For the Unlinking of Audio and Video, there are two easy methods. The one that you choose will depend on exactly what you wish to do.
First, for a temporary Unlinking, just Alt+click on the Audio, to Unlink it from the Video. Reestablish sync, and when you Select another Clip, that Link will come back.
Onc can also click on a Clip, then go to the Clip menu in the Toolbar, choosing Unlink Audio & Video. This will stay in effect, until one manually Relinks the two streams.
For syncing, this FAQ Entry might be useful: http://forums.adobe.com/thread/436751
The DVR can introduce some problems, of their own. I have a Panasonic unit, similar to your Toshiba, and use it when I go to digitize from VHS tapes, but in a different workflow. I will first make a DVD of the VHS, but JUST for archival purposes for the client. I then use the VHS part of that deck, to feed the tape's signal through an A-D bridge for Capture in Premiere. That is what I edit.

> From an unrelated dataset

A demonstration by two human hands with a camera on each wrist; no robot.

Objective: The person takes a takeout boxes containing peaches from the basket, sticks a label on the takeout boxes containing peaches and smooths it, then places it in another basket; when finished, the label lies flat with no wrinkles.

With most DVR units, there is a rudimentary Menu and navigation added to the DVD-Video, though they are so simple, that many users never really notice them. That Menu and navigation will be in the first VOB on the resulting DVD-Video, and can keep Premiere from being able to Import it properly. Often, all other VOB's Import fine, but not the first one, because it is not 100% DVD-compliant. This article goes into more detail: http://forums.adobe.com/message/2977189#2977189
Also, as a DVD-Video is Encoded with the heavily compressed MPEG-2 DVD CODEC, it is not the best candidate for editing, and especially if the final output will be to DVD-Video again, because there will then be two MPEG-2 DVD compressions (think of a FAX of a FAX). That is why I use my Panasonic DVR ONLY as a VHS player, and do the actual Capture to DV-AVI via the A-D bridge (a Canopus in my case).